これらのアルファベット大文字小文字を加えた3桁の組み合わせを考えると
62 × 62 × 62 = 238,328通りの組み合わせになり数字3桁の約238倍の組み合わせを持たせられることになります。そして桁数を増やすごとに ×62が増えていくので、組み合わせがどんどん増えていく=試行する回数を増やして解析される時間を稼げることになります。これがパスワードの基本的な考え方なんです。
情報処理技術者試験ではこれまで初級シスアドから応用情報技術者まで何度も同様の問題が出題されています。例えば、
応用情報技術者試験 平成27年春期 問38
パスワードに使用できる文字の種類の数をM,パスワードの文字数をnとするとき,設定できるパスワードの理論的な総数を求める数式はどれか。
ア. Mn
イ. M!/(M-n)!
ウ. M!/n!(M-n)!
エ. (M+n-1)!/n!(M-1)!
試験問題としてあらためて出題されるとむずかしそうに見えますよね。けど先ほどの自転車の鍵の桁数の関係をもう一度考えてみましょう。
数字だけなら 10 × 10 × 10
アルファベット大文字小文字なら 62 × 62 × 62
そう、1桁の文字パターン数に組み合わせの桁数を乗ずれば組み合わせの総数が算出できます。
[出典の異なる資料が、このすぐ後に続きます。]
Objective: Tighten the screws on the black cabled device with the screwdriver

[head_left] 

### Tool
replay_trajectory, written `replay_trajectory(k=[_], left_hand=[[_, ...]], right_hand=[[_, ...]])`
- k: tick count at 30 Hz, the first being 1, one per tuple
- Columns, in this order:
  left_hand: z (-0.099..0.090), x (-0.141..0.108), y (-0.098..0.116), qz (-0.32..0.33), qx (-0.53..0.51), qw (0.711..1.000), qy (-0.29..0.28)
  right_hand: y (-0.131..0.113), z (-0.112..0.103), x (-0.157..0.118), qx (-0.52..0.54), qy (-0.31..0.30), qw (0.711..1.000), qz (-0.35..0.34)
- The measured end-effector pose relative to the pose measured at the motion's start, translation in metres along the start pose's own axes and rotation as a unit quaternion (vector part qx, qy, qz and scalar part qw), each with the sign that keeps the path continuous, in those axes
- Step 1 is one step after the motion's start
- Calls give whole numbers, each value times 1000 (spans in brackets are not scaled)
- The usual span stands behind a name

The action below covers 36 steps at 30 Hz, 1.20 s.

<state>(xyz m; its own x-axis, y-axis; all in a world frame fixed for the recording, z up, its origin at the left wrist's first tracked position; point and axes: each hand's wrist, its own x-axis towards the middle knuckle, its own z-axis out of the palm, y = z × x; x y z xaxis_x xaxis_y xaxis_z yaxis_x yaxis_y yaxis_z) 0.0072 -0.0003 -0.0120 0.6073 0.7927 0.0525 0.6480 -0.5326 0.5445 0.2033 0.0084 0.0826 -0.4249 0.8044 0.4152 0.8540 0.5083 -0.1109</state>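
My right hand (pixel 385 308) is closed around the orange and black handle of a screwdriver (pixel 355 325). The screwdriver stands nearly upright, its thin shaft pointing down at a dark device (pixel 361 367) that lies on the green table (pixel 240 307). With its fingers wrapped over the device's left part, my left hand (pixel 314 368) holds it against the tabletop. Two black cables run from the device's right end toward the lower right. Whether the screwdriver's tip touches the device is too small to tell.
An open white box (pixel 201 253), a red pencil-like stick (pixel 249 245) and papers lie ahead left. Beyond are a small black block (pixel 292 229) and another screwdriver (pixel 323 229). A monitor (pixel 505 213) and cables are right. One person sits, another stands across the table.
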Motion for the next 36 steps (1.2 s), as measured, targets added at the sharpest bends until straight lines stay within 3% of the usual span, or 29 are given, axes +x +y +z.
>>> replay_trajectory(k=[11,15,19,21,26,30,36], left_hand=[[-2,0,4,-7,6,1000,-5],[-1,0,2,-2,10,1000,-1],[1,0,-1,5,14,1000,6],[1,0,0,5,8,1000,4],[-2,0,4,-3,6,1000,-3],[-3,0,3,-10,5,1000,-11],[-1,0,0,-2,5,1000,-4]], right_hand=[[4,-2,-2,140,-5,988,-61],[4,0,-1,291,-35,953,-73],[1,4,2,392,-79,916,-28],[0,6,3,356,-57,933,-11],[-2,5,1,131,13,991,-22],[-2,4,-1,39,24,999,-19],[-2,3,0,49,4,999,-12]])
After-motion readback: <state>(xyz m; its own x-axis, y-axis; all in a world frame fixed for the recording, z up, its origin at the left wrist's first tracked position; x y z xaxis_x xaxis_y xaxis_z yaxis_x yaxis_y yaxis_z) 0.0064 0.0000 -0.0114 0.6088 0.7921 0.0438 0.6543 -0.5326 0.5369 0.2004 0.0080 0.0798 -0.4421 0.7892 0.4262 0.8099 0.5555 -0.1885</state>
答えは「ア」になりますね(これだけでは試験は合格できませんが)。
桁数が多ければ多いほど解析されるまでの時間が長くなることがこれでわかりましたね。じゃあ長ければ大丈夫かと思いますが、先ほどもSNSでも触れましたが攻撃者はそんな単純ではありません。
桁数が多くなればなるほど人間は覚えにくいため知っている単語を使いたがる傾向があります。そこを利用して辞書の単語やその単語の組み合わせをぶつけていくディクショナリアタックなんて攻撃方法もあります。単語の組み合わせを利用したパスワードは桁数が多くてもこの攻撃に遭えば簡単にクラックされてしまいます。
ということでパスワードを利用するのであれば、桁数は多くかつランダムなパスワードが望ましい強度を持つことになります。
お使いのパスワードと同様の組み合わせを作って、以下のサイトで強度を調べてみると面白いですよ。
Microsoftセーフティとセキュリティセンター
Kaspersky Lab Secure Passowrd Check
How Secure is My Password?
SNSなどのWebを利用した各種サービスだけでなく、例えばご自宅や職場でも利用されていることが多い Wi-Fiもパスワードでログインしますよね。また大手のショッピングサイトに会員登録した際に、クレジットカードなどの会員情報も登録していませんか?
自分は大丈夫だとは思わず被害に遭う前にガッチリ強度のあるパスワードに更新、便利なサービスだからこそ安心して利用できるようにしましょう。